PyTorch & GPU Setup¶

Everything you need to install PyTorch, request GPUs, and train efficiently on OSC.

Prerequisites¶

OSC account with GPU access
SSH connection configured
Basic familiarity with Python and PyTorch

Quick Setup¶

uv (Recommended)pip + venv

# 1. Create venv with OSC's system Python (never use uv-managed Python on OSC)
uv venv --python /apps/python/3.12/bin/python3

# 2. Activate
source .venv/bin/activate

# 3. Install PyTorch (PyPI wheels bundle CUDA — no module load cuda needed)
uv add "torch>=2.8.0,<2.9" torchvision torchaudio

# 4. Install common ML packages
uv add numpy pandas matplotlib scikit-learn jupyter tensorboard

# 1. Load Python module
module load python/3.12

# 2. Create virtual environment
python -m venv ~/venvs/pytorch

# 3. Activate
source ~/venvs/pytorch/bin/activate

# 4. Install PyTorch (PyPI wheels bundle CUDA — no --index-url needed)
pip install --upgrade pip
pip install "torch>=2.8.0,<2.9" torchvision torchaudio

# 5. Install common ML packages
pip install numpy pandas matplotlib scikit-learn jupyter tensorboard

No module load cuda needed with PyPI torch

PyTorch wheels on PyPI bundle their own NVIDIA libraries. You do not need module load cuda or --index-url pytorch wheel URLs. Only load a CUDA module if you are compiling custom CUDA extensions or using venv/pip with the legacy pytorch wheel index.

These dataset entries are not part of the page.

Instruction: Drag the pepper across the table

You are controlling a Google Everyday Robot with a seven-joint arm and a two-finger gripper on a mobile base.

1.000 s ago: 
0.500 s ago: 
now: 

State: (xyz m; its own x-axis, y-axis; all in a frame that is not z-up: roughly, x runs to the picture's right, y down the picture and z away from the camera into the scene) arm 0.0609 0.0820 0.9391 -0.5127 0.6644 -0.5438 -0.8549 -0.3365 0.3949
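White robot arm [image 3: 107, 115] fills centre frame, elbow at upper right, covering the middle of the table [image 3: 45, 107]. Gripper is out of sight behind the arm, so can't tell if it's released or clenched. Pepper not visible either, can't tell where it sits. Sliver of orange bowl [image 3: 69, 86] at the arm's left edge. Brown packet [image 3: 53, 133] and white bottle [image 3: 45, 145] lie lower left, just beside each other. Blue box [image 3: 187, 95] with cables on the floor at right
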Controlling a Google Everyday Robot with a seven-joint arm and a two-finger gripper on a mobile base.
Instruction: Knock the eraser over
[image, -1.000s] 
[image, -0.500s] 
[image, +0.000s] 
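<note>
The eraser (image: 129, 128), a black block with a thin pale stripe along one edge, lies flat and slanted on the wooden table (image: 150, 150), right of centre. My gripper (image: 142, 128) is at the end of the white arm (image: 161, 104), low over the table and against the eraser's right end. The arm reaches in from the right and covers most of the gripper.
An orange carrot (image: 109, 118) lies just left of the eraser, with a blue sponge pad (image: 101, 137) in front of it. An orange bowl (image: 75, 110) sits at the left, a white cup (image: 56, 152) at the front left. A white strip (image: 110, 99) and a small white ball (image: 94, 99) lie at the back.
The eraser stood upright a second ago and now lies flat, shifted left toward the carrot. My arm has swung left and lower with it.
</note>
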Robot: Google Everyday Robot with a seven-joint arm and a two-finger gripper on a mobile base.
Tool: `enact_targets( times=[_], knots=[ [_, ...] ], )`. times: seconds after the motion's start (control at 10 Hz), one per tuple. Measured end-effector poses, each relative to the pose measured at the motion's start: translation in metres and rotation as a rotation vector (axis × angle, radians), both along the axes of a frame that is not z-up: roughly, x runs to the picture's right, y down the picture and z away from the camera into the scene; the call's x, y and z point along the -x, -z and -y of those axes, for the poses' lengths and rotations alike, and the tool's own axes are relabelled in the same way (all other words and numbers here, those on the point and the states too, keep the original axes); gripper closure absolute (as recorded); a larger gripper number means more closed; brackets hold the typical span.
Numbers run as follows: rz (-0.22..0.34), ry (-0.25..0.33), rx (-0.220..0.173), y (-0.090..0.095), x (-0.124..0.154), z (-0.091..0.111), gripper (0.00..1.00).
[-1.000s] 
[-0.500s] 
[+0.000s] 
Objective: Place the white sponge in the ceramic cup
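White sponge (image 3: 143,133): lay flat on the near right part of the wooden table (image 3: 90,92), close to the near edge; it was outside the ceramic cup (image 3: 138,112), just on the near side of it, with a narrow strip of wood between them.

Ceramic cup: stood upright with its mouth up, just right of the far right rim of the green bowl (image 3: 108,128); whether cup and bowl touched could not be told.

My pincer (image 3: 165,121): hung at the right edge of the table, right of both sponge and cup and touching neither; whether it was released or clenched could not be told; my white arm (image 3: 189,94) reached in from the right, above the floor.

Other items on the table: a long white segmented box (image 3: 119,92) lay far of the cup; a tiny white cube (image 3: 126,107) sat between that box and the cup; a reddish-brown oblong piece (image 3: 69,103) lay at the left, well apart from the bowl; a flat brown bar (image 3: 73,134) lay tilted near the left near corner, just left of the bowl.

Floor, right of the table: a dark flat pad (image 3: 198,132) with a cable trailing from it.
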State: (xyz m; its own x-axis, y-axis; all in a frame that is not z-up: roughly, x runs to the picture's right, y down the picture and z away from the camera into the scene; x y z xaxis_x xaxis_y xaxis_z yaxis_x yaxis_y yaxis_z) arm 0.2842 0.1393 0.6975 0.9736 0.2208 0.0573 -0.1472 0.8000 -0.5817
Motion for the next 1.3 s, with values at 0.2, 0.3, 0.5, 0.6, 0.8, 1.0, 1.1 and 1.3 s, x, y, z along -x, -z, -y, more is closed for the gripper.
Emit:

Version Constraint Triangle (PyTorch + PyG + CUDA)

If you plan to use PyTorch Geometric (PyG), there is a three-way version coupling between PyTorch, PyG extension wheels, and CUDA. PyPI may ship torch 2.10+ but PyG only has compiled wheels up to torch 2.8.0. Installing mismatched versions compiles fine but segfaults at runtime (silent C++ ABI mismatch). Always check data.pyg.org/whl/ for the latest torch version supported by PyG before upgrading. See PyG Setup for full details.

Detailed Setup¶

Step 1: Create Virtual Environment¶

uv (Recommended)venv + pip

# Use OSC's system Python (never uv-managed Python on OSC)
uv venv --python /apps/python/3.12/bin/python3
source .venv/bin/activate

module load python/3.12
python -m venv ~/venvs/pytorch
source ~/venvs/pytorch/bin/activate
pip install --upgrade pip

Step 2: Install PyTorch¶

PyTorch wheels on PyPI now bundle CUDA libraries. No --index-url or module load cuda is needed.

# uv
uv add "torch>=2.8.0,<2.9" torchvision torchaudio

# pip
pip install "torch>=2.8.0,<2.9" torchvision torchaudio

Step 3: Install Additional Packages¶

For graph neural network libraries (PyTorch Geometric), see the PyG Setup Guide.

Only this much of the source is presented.